What is expected
Say how many lines in the records include the string "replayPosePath", adding no other words.

Input data

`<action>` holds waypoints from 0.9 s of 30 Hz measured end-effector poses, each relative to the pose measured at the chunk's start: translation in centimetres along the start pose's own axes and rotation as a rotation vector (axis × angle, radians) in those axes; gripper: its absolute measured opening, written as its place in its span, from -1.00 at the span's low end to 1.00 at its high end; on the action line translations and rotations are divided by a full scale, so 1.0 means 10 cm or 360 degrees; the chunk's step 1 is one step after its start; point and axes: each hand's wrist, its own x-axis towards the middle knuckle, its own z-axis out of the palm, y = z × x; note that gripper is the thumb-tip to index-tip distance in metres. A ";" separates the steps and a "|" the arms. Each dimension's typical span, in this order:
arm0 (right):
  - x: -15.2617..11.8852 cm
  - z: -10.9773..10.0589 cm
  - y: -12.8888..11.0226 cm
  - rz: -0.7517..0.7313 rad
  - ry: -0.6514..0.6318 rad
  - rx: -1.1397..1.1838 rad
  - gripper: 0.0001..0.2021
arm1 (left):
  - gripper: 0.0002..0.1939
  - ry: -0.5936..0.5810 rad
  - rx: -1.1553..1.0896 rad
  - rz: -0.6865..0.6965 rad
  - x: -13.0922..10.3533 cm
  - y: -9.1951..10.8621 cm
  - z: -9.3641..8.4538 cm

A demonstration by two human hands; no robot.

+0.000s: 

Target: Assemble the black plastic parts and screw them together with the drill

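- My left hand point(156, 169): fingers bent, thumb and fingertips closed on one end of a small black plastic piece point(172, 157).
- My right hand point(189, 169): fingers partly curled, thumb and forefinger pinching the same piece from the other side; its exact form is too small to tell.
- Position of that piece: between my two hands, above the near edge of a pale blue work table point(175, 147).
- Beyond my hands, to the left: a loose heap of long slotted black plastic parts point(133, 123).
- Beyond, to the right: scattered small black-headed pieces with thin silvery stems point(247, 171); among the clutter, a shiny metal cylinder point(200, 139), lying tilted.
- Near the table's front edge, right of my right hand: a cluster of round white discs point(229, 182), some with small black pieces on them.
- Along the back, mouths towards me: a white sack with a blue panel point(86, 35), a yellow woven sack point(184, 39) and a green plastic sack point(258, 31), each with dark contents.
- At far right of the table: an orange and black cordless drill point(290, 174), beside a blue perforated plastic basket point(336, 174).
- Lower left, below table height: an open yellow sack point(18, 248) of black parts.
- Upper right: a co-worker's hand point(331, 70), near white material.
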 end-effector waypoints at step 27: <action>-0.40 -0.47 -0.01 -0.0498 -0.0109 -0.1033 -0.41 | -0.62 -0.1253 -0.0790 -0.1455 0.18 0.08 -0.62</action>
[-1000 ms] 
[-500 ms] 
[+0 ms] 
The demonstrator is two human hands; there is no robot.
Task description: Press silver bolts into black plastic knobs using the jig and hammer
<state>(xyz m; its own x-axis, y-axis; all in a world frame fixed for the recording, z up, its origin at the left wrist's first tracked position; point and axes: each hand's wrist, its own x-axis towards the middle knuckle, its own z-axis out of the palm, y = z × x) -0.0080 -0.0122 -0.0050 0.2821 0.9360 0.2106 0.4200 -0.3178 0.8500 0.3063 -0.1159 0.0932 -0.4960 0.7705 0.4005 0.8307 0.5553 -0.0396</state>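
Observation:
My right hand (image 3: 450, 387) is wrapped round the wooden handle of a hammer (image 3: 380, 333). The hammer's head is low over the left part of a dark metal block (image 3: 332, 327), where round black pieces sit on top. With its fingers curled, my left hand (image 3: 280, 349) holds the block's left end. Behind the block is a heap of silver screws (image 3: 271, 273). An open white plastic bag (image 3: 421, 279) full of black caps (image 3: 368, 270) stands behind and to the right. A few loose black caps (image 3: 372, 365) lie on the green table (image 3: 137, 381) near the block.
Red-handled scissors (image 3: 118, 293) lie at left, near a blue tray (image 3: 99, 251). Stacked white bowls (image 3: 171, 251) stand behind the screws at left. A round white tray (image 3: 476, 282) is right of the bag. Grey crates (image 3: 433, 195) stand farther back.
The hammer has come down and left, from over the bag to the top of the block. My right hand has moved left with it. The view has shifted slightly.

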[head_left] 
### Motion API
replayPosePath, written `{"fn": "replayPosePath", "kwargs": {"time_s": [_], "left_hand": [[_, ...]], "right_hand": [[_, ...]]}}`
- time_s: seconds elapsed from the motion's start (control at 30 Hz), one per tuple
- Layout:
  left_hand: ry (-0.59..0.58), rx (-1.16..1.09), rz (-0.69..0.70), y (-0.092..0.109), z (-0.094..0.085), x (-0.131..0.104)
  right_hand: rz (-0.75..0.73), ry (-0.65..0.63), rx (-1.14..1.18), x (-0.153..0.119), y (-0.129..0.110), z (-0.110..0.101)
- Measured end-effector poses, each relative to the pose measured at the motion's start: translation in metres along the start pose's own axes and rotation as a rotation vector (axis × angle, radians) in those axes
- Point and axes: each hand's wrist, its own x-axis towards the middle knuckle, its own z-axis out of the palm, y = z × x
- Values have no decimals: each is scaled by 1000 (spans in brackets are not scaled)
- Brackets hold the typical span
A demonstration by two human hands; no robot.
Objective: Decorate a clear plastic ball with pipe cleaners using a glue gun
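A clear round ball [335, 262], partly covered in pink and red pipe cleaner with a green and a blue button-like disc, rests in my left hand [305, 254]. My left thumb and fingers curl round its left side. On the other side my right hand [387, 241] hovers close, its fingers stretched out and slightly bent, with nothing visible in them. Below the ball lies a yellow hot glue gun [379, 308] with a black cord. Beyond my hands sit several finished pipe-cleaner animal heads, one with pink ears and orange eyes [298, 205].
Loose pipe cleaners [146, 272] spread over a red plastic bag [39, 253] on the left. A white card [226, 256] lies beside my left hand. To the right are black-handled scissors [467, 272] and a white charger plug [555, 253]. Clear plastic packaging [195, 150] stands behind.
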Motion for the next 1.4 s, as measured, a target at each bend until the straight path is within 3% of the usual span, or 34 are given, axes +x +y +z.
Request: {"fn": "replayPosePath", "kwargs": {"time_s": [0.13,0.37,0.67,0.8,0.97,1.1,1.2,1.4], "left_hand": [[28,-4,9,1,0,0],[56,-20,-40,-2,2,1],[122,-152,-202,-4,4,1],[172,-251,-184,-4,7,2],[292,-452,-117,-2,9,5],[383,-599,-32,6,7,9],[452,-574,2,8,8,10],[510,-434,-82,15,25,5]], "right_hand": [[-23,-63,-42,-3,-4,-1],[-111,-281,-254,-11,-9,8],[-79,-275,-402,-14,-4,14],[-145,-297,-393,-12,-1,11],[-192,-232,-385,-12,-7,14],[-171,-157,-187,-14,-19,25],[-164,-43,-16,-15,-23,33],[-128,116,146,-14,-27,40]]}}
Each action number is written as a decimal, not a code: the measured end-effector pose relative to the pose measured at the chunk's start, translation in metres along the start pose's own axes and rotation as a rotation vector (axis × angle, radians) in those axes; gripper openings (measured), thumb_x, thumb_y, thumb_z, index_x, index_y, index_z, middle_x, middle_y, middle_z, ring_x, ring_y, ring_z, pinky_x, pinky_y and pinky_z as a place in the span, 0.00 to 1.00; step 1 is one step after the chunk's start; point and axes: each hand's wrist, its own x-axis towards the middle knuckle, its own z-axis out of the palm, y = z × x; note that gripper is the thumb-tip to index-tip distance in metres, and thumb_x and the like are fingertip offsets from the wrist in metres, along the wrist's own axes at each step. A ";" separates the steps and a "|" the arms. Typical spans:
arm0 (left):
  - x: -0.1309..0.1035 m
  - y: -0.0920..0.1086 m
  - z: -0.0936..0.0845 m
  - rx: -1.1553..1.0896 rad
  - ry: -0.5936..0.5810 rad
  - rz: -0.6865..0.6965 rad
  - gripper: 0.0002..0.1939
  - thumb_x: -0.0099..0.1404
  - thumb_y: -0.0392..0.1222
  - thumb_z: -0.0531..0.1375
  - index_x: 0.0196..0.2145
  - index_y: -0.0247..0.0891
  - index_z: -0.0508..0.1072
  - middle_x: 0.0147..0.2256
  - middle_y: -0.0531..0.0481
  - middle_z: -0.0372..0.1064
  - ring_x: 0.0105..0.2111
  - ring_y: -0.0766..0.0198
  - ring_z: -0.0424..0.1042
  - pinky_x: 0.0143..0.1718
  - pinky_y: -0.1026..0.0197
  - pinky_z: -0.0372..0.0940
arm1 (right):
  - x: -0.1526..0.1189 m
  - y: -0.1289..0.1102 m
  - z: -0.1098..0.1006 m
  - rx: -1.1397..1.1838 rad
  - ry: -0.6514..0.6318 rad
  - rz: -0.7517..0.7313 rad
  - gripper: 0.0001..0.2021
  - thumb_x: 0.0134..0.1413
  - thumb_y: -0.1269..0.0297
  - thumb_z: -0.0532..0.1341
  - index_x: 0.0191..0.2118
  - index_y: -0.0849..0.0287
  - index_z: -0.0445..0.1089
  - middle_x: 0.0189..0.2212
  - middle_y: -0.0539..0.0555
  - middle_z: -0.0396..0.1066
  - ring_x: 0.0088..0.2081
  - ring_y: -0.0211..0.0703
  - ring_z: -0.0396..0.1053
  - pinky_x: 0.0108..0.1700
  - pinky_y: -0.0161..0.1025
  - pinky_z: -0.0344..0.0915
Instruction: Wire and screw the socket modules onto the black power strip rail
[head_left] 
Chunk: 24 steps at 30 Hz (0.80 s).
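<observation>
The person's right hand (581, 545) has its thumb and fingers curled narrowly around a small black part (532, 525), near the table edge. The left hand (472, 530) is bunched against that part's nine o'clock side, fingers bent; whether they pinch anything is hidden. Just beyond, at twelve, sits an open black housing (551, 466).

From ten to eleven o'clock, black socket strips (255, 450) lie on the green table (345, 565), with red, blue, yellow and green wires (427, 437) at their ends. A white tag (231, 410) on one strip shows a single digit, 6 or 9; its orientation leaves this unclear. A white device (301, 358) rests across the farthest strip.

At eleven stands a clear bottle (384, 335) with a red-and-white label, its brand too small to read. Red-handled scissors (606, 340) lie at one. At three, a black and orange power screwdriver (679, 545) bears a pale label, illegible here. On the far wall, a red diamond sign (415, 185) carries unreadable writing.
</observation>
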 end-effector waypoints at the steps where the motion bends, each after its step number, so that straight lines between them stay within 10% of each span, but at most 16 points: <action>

Output of the exercise
2